● **Data for the task**

· · ·

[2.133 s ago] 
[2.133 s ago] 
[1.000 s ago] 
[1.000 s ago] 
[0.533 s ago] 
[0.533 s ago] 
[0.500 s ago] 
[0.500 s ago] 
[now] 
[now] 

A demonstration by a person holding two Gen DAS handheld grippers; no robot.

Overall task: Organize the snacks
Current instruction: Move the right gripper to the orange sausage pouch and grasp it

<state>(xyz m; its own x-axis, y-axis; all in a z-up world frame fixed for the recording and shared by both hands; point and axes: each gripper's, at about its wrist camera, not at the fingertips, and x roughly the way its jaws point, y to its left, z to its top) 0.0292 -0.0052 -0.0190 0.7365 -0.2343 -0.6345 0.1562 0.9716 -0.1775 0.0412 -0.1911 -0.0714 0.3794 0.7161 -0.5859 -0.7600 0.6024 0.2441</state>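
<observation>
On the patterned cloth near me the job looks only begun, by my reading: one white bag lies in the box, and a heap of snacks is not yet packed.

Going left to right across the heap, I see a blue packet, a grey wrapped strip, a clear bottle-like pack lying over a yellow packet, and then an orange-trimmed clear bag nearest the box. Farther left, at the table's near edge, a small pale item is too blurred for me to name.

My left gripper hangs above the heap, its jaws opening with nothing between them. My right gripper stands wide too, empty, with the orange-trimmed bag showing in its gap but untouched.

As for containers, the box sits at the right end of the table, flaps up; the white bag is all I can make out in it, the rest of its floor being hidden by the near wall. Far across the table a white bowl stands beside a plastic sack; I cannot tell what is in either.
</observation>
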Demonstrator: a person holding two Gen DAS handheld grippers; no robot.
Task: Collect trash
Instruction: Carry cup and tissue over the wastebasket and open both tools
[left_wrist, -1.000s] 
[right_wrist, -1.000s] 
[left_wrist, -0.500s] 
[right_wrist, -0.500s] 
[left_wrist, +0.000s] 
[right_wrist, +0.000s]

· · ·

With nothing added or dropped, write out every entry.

[2.133 s ago] 
[2.133 s ago] 
[1.000 s ago] 
[1.000 s ago] 
[0.533 s ago] 
[0.533 s ago] 
[0.500 s ago] 
[0.500 s ago] 
[now] 
[now] 

A demonstration by a person holding two Gen DAS handheld grippers; no robot.

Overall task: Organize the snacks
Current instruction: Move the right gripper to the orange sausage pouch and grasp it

<state>(xyz m; its own x-axis, y-axis; all in a z-up world frame fixed for the recording and shared by both hands; point and axes: each gripper's, at about its wrist camera, not at the fingertips, and x roughly the way its jaws point, y to its left, z to its top) 0.0292 -0.0052 -0.0190 0.7365 -0.2343 -0.6345 0.1562 0.9716 -0.1775 0.0412 -0.1911 -0.0714 0.3794 0.7161 -0.5859 -0.7600 0.6024 0.2441</state>
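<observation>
On the patterned cloth near me the job looks only begun, by my reading: one white bag lies in the box, and a heap of snacks is not yet packed.

Going left to right across the heap, I see a blue packet, a grey wrapped strip, a clear bottle-like pack lying over a yellow packet, and then an orange-trimmed clear bag nearest the box. Farther left, at the table's near edge, a small pale item is too blurred for me to name.

My left gripper hangs above the heap, its jaws opening with nothing between them. My right gripper stands wide too, empty, with the orange-trimmed bag showing in its gap but untouched.

As for containers, the box sits at the right end of the table, flaps up; the white bag is all I can make out in it, the rest of its floor being hidden by the near wall. Far across the table a white bowl stands beside a plastic sack; I cannot tell what is in either.
</observation>
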Demonstrator: a person holding two Gen DAS handheld grippers; no robot.
Task: Collect trash
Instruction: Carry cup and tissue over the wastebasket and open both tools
[left_wrist, -1.000s] 
[right_wrist, -1.000s] 
[left_wrist, -0.500s] 
[right_wrist, -0.500s] 
[left_wrist, +0.000s] 
[right_wrist, +0.000s]

The answer is now complete.